Write each entry down again precisely, skipping nothing.
'''
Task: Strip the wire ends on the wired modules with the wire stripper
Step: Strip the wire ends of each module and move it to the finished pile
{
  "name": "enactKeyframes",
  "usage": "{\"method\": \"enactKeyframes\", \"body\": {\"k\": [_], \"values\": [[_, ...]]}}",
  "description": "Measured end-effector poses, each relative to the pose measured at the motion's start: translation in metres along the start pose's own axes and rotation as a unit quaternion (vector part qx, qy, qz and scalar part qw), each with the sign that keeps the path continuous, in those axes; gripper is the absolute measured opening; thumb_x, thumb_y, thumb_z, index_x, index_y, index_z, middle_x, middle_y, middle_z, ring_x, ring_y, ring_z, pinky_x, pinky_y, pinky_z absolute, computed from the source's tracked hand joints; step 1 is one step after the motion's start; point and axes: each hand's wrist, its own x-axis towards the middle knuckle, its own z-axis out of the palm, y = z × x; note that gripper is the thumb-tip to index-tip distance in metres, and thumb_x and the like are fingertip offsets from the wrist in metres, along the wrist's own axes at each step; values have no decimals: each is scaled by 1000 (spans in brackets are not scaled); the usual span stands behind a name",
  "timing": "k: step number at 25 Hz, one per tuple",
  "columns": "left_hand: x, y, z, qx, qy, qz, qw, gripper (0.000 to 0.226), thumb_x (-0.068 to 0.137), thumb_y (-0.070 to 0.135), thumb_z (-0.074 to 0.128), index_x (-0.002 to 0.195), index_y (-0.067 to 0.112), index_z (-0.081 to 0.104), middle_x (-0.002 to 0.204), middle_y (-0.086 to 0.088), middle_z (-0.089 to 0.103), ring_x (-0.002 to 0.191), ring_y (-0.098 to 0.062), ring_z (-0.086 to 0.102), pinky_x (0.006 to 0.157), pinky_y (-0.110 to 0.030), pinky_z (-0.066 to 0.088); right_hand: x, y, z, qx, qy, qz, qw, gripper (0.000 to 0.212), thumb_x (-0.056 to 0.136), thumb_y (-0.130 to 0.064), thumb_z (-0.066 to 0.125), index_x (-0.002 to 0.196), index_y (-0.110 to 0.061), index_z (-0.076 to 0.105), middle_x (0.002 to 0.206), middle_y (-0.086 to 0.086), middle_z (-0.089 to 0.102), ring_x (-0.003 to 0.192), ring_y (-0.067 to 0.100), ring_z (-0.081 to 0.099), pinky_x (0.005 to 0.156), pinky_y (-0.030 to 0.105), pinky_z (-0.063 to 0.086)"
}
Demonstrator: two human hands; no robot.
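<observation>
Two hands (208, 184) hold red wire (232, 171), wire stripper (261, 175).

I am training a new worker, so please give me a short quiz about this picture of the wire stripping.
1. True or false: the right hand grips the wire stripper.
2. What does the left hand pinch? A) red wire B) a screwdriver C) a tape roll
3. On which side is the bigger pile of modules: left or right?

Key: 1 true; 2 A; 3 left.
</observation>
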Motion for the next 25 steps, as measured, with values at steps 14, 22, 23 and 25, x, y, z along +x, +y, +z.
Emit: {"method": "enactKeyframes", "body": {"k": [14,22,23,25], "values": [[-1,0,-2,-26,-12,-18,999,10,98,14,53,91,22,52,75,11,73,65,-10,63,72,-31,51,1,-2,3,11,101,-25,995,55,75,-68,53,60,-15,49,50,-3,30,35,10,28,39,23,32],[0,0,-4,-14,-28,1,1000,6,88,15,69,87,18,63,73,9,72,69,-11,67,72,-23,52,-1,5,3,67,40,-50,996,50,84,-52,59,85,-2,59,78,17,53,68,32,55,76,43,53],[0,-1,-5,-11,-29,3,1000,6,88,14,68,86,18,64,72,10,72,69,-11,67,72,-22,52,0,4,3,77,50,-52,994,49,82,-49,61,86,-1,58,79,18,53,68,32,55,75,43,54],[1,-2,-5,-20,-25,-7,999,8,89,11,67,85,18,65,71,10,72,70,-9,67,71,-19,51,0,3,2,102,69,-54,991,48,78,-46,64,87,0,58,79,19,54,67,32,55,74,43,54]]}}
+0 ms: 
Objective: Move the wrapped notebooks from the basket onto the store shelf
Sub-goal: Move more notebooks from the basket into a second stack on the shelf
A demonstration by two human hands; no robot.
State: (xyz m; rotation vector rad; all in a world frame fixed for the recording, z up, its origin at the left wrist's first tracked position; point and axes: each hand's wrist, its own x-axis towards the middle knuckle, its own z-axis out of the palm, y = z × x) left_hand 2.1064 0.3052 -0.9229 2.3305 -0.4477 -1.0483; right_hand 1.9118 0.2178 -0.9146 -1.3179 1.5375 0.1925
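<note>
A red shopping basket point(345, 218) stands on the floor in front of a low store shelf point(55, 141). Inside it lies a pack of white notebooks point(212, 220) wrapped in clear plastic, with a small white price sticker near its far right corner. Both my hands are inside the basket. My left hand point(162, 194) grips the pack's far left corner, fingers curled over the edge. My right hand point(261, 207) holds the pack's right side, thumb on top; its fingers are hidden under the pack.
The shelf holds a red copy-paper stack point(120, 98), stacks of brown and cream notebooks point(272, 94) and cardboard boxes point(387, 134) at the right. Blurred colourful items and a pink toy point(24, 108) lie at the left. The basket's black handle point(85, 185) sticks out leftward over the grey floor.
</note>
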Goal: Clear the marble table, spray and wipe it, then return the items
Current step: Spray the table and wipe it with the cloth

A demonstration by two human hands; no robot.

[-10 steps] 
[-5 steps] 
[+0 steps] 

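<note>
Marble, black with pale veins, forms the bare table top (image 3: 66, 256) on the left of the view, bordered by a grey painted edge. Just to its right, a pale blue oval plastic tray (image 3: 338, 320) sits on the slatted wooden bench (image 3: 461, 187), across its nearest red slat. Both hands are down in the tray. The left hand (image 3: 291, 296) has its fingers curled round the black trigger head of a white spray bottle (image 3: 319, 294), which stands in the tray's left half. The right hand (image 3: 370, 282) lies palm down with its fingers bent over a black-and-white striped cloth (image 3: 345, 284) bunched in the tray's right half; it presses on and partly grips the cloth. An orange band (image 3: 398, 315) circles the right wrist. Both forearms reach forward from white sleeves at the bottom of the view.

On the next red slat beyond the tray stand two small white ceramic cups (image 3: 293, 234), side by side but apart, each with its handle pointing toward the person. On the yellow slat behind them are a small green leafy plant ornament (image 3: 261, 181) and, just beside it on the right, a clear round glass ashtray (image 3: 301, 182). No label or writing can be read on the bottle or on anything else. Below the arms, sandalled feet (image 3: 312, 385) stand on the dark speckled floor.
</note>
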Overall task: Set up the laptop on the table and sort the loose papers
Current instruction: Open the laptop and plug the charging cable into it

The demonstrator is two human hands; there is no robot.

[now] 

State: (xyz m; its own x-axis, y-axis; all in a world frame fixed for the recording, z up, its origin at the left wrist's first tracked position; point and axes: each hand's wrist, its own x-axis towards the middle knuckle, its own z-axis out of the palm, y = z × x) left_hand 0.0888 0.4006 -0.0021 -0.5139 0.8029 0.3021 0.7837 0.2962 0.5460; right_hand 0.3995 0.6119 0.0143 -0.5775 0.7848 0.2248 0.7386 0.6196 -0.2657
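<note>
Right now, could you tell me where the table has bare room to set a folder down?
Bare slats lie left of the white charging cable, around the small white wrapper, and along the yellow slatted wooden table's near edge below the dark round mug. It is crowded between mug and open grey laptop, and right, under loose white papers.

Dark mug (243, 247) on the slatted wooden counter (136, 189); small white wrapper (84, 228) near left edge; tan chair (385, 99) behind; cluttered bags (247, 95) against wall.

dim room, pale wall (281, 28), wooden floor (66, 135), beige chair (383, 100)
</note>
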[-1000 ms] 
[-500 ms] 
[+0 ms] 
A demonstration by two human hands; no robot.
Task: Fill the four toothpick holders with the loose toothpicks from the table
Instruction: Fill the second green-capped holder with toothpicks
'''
Response to this task:
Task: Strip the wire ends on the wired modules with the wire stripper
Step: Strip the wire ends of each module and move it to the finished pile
{
  "name": "enactKeyframes",
  "usage": "{\"method\": \"enactKeyframes\", \"body\": {\"k\": [_], \"values\": [[_, ...]]}}",
  "description": "Measured end-effector poses, each relative to the pose measured at the motion's start: translation in metres along the start pose's own axes and rotation as a unit quaternion (vector part qx, qy, qz and scalar part qw), each with the sign that keeps the path continuous, in those axes; gripper is the absolute measured opening; thumb_x, thumb_y, thumb_z, index_x, index_y, index_z, middle_x, middle_y, middle_z, ring_x, ring_y, ring_z, pinky_x, pinky_y, pinky_z absolute, computed from the source's tracked hand joints; step 1 is one step after the motion's start; point and axes: each hand's wrist, its own x-axis towards the middle knuckle, its own z-axis out of the palm, y = z × x; note that gripper is the thumb-tip to index-tip distance in metres, and thumb_x and the like are fingertip offsets from the wrist in metres, along the wrist's own axes at each step; values have no decimals: each is scaled by 1000 (spans in brackets are not scaled); the usual span stands behind a name",
  "timing": "k: step number at 25 Hz, one per tuple",
  "columns": "left_hand: x, y, z, qx, qy, qz, qw, gripper (0.000 to 0.226), thumb_x (-0.068 to 0.137), thumb_y (-0.070 to 0.135), thumb_z (-0.074 to 0.128), index_x (-0.002 to 0.195), index_y (-0.067 to 0.112), index_z (-0.081 to 0.104), middle_x (-0.002 to 0.204), middle_y (-0.086 to 0.088), middle_z (-0.089 to 0.103), ring_x (-0.002 to 0.191), ring_y (-0.098 to 0.062), ring_z (-0.086 to 0.102), pinky_x (0.006 to 0.157), pinky_y (-0.110 to 0.030), pinky_z (-0.066 to 0.088); right_hand: x, y, z, qx, qy, qz, qw, gripper (0.000 to 0.212), thumb_x (-0.056 to 0.136), thumb_y (-0.130 to 0.064), thumb_z (-0.066 to 0.125), index_x (-0.002 to 0.196), index_y (-0.110 to 0.061), index_z (-0.076 to 0.105), middle_x (0.002 to 0.206), middle_y (-0.086 to 0.086), middle_z (-0.089 to 0.102), ring_x (-0.003 to 0.192), ring_y (-0.067 to 0.100), ring_z (-0.081 to 0.099), pinky_x (0.005 to 0.156), pinky_y (-0.030 to 0.105), pinky_z (-0.063 to 0.086)"
}
Demonstrator: two human hands; no robot.
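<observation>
Two hands (208, 184) hold red wire (232, 171), wire stripper (261, 175).

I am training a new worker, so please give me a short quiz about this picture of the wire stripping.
1. True or false: the right hand grips the wire stripper.
2. What does the left hand pinch? A) red wire B) a screwdriver C) a tape roll
3. On which side is the bigger pile of modules: left or right?

Key: 1 true; 2 A; 3 left.
</observation>
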Motion for the next 25 steps, as measured, with values at steps 14, 22, 23 and 25, x, y, z along +x, +y, +z.
Emit: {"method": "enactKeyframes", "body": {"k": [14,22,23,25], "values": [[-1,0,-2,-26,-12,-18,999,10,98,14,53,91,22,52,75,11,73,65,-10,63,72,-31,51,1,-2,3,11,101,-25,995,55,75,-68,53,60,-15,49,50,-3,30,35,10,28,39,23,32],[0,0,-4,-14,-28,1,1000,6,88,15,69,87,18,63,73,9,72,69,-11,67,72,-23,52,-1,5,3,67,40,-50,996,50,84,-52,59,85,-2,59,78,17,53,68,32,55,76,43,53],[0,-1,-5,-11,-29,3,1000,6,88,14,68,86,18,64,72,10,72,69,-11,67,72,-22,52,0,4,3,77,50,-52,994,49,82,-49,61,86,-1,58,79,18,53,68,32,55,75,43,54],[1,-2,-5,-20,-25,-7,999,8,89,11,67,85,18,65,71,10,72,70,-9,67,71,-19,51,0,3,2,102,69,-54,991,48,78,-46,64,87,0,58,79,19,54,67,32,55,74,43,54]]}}
+0 ms: 
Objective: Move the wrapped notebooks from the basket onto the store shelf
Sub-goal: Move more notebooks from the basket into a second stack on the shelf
A demonstration by two human hands; no robot.
State: (xyz m; rotation vector rad; all in a world frame fixed for the recording, z up, its origin at the left wrist's first tracked position; point and axes: each hand's wrist, its own x-axis towards the middle knuckle, its own z-axis out of the palm, y = z × x) left_hand 2.1064 0.3052 -0.9229 2.3305 -0.4477 -1.0483; right_hand 1.9118 0.2178 -0.9146 -1.3179 1.5375 0.1925
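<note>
A red shopping basket point(345, 218) stands on the floor in front of a low store shelf point(55, 141). Inside it lies a pack of white notebooks point(212, 220) wrapped in clear plastic, with a small white price sticker near its far right corner. Both my hands are inside the basket. My left hand point(162, 194) grips the pack's far left corner, fingers curled over the edge. My right hand point(261, 207) holds the pack's right side, thumb on top; its fingers are hidden under the pack.
The shelf holds a red copy-paper stack point(120, 98), stacks of brown and cream notebooks point(272, 94) and cardboard boxes point(387, 134) at the right. Blurred colourful items and a pink toy point(24, 108) lie at the left. The basket's black handle point(85, 185) sticks out leftward over the grey floor.
</note>
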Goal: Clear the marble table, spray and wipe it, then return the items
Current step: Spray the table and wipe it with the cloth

A demonstration by two human hands; no robot.

[-10 steps] 
[-5 steps] 
[+0 steps] 

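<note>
Marble, black with pale veins, forms the bare table top (image 3: 66, 256) on the left of the view, bordered by a grey painted edge. Just to its right, a pale blue oval plastic tray (image 3: 338, 320) sits on the slatted wooden bench (image 3: 461, 187), across its nearest red slat. Both hands are down in the tray. The left hand (image 3: 291, 296) has its fingers curled round the black trigger head of a white spray bottle (image 3: 319, 294), which stands in the tray's left half. The right hand (image 3: 370, 282) lies palm down with its fingers bent over a black-and-white striped cloth (image 3: 345, 284) bunched in the tray's right half; it presses on and partly grips the cloth. An orange band (image 3: 398, 315) circles the right wrist. Both forearms reach forward from white sleeves at the bottom of the view.

On the next red slat beyond the tray stand two small white ceramic cups (image 3: 293, 234), side by side but apart, each with its handle pointing toward the person. On the yellow slat behind them are a small green leafy plant ornament (image 3: 261, 181) and, just beside it on the right, a clear round glass ashtray (image 3: 301, 182). No label or writing can be read on the bottle or on anything else. Below the arms, sandalled feet (image 3: 312, 385) stand on the dark speckled floor.
</note>
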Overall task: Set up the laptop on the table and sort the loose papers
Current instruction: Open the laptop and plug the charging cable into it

The demonstrator is two human hands; there is no robot.

[now] 

State: (xyz m; its own x-axis, y-axis; all in a world frame fixed for the recording, z up, its origin at the left wrist's first tracked position; point and axes: each hand's wrist, its own x-axis towards the middle knuckle, its own z-axis out of the palm, y = z × x) left_hand 0.0888 0.4006 -0.0021 -0.5139 0.8029 0.3021 0.7837 0.2962 0.5460; right_hand 0.3995 0.6119 0.0143 -0.5775 0.7848 0.2248 0.7386 0.6196 -0.2657
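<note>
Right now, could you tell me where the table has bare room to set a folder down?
Bare slats lie left of the white charging cable, around the small white wrapper, and along the yellow slatted wooden table's near edge below the dark round mug. It is crowded between mug and open grey laptop, and right, under loose white papers.

Dark mug (243, 247) on the slatted wooden counter (136, 189); small white wrapper (84, 228) near left edge; tan chair (385, 99) behind; cluttered bags (247, 95) against wall.

dim room, pale wall (281, 28), wooden floor (66, 135), beige chair (383, 100)
</note>
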[-1000 ms] 
[-500 ms] 
[+0 ms] 
A demonstration by two human hands; no robot.
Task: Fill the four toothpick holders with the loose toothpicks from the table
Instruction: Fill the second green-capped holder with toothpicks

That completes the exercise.